* [What the exercise asks]
Write out the listing exactly as it is given.

* [Source data]
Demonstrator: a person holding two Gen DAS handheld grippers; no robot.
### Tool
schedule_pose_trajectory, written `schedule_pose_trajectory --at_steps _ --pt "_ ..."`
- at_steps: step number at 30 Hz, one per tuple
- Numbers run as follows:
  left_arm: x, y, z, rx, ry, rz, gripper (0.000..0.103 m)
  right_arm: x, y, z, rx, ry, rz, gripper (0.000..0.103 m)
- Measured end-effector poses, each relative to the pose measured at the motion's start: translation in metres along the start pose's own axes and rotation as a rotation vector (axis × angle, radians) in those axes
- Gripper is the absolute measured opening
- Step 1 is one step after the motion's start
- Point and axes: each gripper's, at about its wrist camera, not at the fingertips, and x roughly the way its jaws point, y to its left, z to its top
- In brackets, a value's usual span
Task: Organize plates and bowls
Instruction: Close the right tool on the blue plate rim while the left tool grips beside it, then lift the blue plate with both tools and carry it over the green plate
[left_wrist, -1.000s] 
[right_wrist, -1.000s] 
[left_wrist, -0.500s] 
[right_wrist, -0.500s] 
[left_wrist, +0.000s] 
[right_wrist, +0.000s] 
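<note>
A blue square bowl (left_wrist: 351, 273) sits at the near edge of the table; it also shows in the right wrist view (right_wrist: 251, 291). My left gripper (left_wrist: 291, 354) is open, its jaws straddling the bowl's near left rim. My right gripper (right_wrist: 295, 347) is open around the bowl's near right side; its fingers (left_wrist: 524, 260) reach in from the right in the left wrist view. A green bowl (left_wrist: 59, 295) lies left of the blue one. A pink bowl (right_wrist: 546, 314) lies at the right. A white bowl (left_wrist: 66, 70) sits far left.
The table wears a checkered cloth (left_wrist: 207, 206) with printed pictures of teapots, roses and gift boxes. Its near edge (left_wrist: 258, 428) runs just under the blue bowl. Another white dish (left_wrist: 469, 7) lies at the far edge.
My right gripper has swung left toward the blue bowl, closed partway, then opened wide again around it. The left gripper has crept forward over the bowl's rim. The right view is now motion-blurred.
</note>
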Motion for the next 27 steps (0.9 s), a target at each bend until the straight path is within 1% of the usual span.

* [Solution to this problem]
Demonstrator: a person holding two Gen DAS handheld grippers; no robot.
### Tool
schedule_pose_trajectory, written `schedule_pose_trajectory --at_steps _ --pt "_ ..."`
- at_steps: step number at 30 Hz, one per tuple
- Numbers run as follows:
  left_arm: x, y, z, rx, ry, rz, gripper (0.000..0.103 m)
  right_arm: x, y, z, rx, ry, rz, gripper (0.000..0.103 m)
- Measured end-effector poses, each relative to the pose measured at the motion's start: translation in metres along the start pose's own axes and rotation as a rotation vector (axis × angle, radians) in those axes
- Gripper is the absolute measured opening
- Step 1 is one step after the motion's start
- Point and axes: each gripper's, at about its wrist camera, not at the fingertips, and x roughly the way its jaws point, y to its left, z to its top
- In brackets, a value's usual span
Task: Organize plates and bowls
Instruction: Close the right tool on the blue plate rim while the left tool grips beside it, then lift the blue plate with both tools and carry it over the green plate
[left_wrist, -1.000s] 
[right_wrist, -1.000s] 
[left_wrist, -0.500s] 
[right_wrist, -0.500s] 
[left_wrist, +0.000s] 
[right_wrist, +0.000s] 
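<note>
A blue square bowl (left_wrist: 351, 273) sits at the near edge of the table; it also shows in the right wrist view (right_wrist: 251, 291). My left gripper (left_wrist: 291, 354) is open, its jaws straddling the bowl's near left rim. My right gripper (right_wrist: 295, 347) is open around the bowl's near right side; its fingers (left_wrist: 524, 260) reach in from the right in the left wrist view. A green bowl (left_wrist: 59, 295) lies left of the blue one. A pink bowl (right_wrist: 546, 314) lies at the right. A white bowl (left_wrist: 66, 70) sits far left.
The table wears a checkered cloth (left_wrist: 207, 206) with printed pictures of teapots, roses and gift boxes. Its near edge (left_wrist: 258, 428) runs just under the blue bowl. Another white dish (left_wrist: 469, 7) lies at the far edge.
My right gripper has swung left toward the blue bowl, closed partway, then opened wide again around it. The left gripper has crept forward over the bowl's rim. The right view is now motion-blurred.
</note>
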Motion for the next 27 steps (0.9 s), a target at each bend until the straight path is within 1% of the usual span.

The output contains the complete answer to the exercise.